**What needs to be done**
Each line in the listing is to be restated exactly.

——————————

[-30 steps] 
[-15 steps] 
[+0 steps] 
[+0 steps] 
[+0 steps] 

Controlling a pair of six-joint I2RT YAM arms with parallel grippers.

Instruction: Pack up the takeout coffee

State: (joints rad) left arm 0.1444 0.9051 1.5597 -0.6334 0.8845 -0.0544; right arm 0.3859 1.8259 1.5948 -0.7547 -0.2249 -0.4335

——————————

**Written solution**
[-30 steps] 
[-15 steps] 
[+0 steps] 
[+0 steps] 
[+0 steps] 

Controlling a pair of six-joint I2RT YAM arms with parallel grippers.

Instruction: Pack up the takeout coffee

State: (joints rad) left arm 0.1444 0.9051 1.5597 -0.6334 0.8845 -0.0544; right arm 0.3859 1.8259 1.5948 -0.7547 -0.2249 -0.4335

The full answer has been given.